This is going to really weird places, isn’t it? [laughter] Anyway, you are all of that, right? All of you. It doesn’t matter what color your skin may be, or who, whatever. If you do DNA testing, you will find the world is in your bodies, right? The world is calling to you. That’s why your generation is the generation that is going to save this world because you are all world citizens. Yeah. You are. Even though you may not know it on a conscious way, that’s how you act. I have to tell you I’m so happy to have lived long enough to meet you all because you’re the generation that was promised a long time ago. Years, and years, and years ago I heard about your generation coming, but they always say something is coming, but they never say when, right? For the longest time I was looking. Where are they? Where are they? Where are they? I’m looking at Generation X. This can’t be them, right? This is not what was promised. [laughter] This is the bi-generation, right? Whatever. But you all finally showed up. Now you’re here and I’m just totally honored to have lived long enough to meet you all.

JOHNNY HOCKIN

But Glenn I feel like you are a predecessor to this generation with your interests in the muse of otherworld, and you’re looking out for this generation. Was it difficult to be so ahead of your time in those modes of thinking?

Beverly Glenn-Copeland

Well, yes and no. It was very difficult in some ways because nothing I ever wrote sounded like anything anybody wanted to hear at that time because I was writing stuff... I was doing what I hope you will do, which is to write what your heart tells you to write, and not what the society tells you is going to make you “famous.” If what you feel happens to be what’s happening if that’s really coming from your heart, then you go for it. If it’s not, don’t do it. Don’t do it. Stay with what your heart tells you to do because ultimately it will take you to a victory that is much more profound than twisting yourself into a pretzel to make it work. Whatever... I’m not judging about ... I have no judgements about what it is that you individually may feel to do. But the most important thing is to stay real with who you are. That’s the most important thing. Stay real with who you are. Whoever you are, right? Doesn’t matter. Yeah. I stayed real with who I was, and that meant that nobody was too much interested in what I did.

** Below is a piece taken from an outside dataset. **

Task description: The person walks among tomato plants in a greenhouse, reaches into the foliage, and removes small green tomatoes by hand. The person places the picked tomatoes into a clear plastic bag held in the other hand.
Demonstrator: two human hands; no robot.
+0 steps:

But I just continued to do it because I had no life, but that. I had nothing to say, but what was real for me. I just did it, and yeah. Now, all of a sudden it seems that now it’s time or something. I don’t know. But that happens.

JOHNNY HOCKIN

Well, with that in mind, we spoke about you giving up being a lieder singer to create your own work.

Beverly Glenn-Copeland

Yeah.

JOHNNY HOCKIN

Why don’t we listen to something from the GRT record?

Beverly Glenn-Copeland

You want to do the GRT?

JOHNNY HOCKIN

I think I’d like to start that.

Beverly Glenn-Copeland

You do, do you? Yeah.

JOHNNY HOCKIN

Because it wasn’t the first thing that you made, that you wrote. But it is something that became very highly sought after by record collectors in the time since, so it’s a bit of an example of what you were just saying.

Beverly Glenn-Copeland

Which one are you going to?

JOHNNY HOCKIN

I would love to listen to “The Color of Anyhow.”

Beverly Glenn-Copeland

Oh, you’re going to go there. OK, well all right. First... All right. First, I have to tell you something very important. There are three, four challenges in my life. Major, major, major challenges. The first was being black in a white culture. You know, whatever. The second was being transgendered in a hetero normative culture, right? The third was that I was a musician, an artist in a business culture, right? That last one is still very relevant. Artists... This is a still business culture, and there is a great desire to make art into business. It is not business. It can be part of business, but it is not business.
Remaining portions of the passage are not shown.